The Queenston native — his parents Sharon and Bob are still villagers — is a graduate of Laura Secord Memorial School, St. Davids Public School, and Eden High School. Niagara-on-the-Lake, “the wedding capital of Canada,” he says, is one of the most beautiful locations for weddings, and there have been many locals, friends of his and their siblings, whose weddings he has recorded right here at home.

He also has local wedding planners and venues refer couples to him, he says, but his success has come mostly through word-of-mouth and social media. “YouTube’s my website,” and is where he now has more than 300 videos posted.

From the time he was about 10 years old, when he got his first camera, he hasn’t wanted to do anything else.

In high school, he was “the video guy,” and when he began doing wedding videos for friends, he started uploading them to YouTube, at a time when it wasn’t considered a place for professional content.

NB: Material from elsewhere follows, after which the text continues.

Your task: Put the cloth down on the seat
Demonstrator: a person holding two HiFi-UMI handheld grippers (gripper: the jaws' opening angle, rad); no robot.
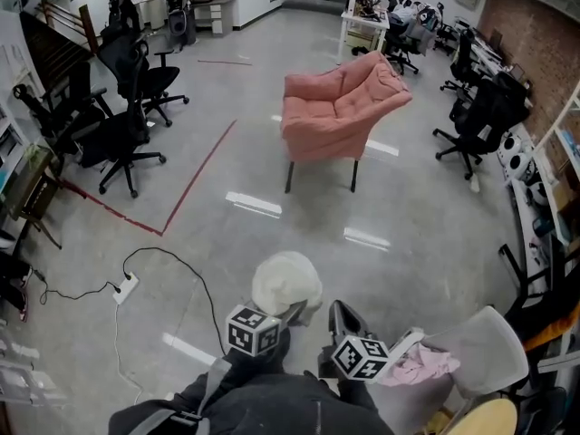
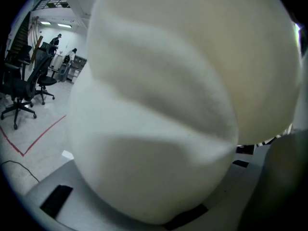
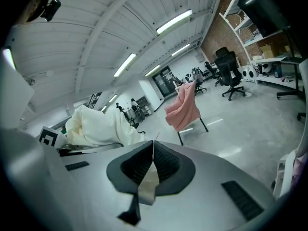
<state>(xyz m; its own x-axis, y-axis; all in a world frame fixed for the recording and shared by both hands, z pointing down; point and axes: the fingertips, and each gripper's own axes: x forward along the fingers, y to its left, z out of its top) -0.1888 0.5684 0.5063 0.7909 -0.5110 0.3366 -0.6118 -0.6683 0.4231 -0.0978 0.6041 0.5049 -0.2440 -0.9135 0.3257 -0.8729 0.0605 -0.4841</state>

He didn’t want to pay for a website, he says, or learn how to create one. 

He just wanted to produce high-quality wedding videos that would gain him enough attention to be able to work full-time, without having them look over-produced. He aims for a documentary style — he captures couples on their momentous day by going along on their journey with them, with their family, friends and even the family dog, the result leaving viewers reaching for a tissue as they would have had they been there.

He’s married himself now, to Lisa Spiering, whom he met at Eden.

She’s a nurse, working in the labour and delivery department at the St. Catharines hospital, and between the two of them, he says, “we have endless stories to share.”

One of his stories is having a video shown on both Good Morning America, a popular morning news show, and The Ellen Show. 

It was a “wedding bouquet toss fail clip that went viral,” says Tebbutt. “A girl face-planted and smacked herself on the dance floor trying to catch the flowers.” Many news stations picked it up, he adds.

Tebbutt has also done music videos, produced videos as sales tools for real estate agents, and recorded humanitarian efforts in under-developed countries, but he considers weddings his bread and butter, and his favourite outlet for his creativity.

“I’m not a suit-and-tie kind of guy. I go to weddings and do what I do, and at the end of the day, I often stick around, relax and have a drink with the family. I’m getting paid to hang out with people on one of the best days of their lives,” he says.

“What could be better than that? I feel like I’m riding a wave, but I don’t know if it will die down, or if it will last. We’ll have to wait and see where it ends.”